## [DIRECTIONS]
Go through the listing below and output exactly the line with "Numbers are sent", the line with "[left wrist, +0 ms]", and each line between; omit the rest.

--- INPUT DATA Enclosed Below ---

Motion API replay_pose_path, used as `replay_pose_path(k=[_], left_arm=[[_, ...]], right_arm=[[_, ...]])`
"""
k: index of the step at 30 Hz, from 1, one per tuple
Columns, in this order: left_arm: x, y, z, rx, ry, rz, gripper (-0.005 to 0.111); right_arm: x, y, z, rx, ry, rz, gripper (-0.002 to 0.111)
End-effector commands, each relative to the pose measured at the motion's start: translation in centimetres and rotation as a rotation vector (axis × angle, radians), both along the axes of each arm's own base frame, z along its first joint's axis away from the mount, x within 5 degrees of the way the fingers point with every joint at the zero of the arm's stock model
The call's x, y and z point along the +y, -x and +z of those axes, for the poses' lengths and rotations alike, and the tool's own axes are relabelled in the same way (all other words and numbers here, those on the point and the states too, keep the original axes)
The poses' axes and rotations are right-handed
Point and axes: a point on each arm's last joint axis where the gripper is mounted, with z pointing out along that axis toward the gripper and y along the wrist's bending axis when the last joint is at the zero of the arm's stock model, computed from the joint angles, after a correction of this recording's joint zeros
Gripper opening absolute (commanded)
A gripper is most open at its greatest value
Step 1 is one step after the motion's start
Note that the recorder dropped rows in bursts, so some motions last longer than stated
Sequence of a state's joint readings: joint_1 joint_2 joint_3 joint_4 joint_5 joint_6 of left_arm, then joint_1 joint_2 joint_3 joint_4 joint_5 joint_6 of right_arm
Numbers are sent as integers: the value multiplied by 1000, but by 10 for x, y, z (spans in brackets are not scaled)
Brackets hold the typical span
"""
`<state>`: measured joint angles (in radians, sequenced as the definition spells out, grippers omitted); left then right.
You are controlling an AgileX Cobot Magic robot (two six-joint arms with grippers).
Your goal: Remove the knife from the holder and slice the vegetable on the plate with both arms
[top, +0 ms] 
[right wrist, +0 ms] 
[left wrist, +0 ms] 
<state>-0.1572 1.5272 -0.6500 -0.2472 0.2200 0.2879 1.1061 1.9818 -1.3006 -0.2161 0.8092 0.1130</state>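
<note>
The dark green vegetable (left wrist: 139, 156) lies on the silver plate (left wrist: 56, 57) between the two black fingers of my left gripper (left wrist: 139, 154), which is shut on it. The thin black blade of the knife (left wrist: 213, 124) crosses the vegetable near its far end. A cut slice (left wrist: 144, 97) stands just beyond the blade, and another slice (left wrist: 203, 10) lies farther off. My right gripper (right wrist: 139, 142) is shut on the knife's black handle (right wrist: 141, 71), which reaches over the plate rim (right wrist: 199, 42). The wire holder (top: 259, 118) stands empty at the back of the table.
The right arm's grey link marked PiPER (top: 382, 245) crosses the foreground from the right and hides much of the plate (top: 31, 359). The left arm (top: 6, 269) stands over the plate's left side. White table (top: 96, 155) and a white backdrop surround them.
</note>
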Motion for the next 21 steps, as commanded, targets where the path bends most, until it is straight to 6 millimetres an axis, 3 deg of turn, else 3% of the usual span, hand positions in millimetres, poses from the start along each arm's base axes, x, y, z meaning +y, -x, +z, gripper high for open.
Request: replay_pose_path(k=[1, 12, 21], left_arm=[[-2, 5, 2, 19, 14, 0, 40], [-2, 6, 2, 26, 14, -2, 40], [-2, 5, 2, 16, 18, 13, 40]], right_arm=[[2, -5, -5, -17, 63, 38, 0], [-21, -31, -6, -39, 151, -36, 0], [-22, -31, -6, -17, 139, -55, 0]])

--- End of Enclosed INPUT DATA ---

## [EXERCISE ANSWER]
Numbers are sent as integers: the value multiplied by 1000, but by 10 for x, y, z (spans in brackets are not scaled)
Brackets hold the typical span
"""
`<state>`: measured joint angles (in radians, sequenced as the definition spells out, grippers omitted); left then right.
You are controlling an AgileX Cobot Magic robot (two six-joint arms with grippers).
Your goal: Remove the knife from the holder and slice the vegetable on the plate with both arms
[top, +0 ms] 
[right wrist, +0 ms] 
[left wrist, +0 ms] 

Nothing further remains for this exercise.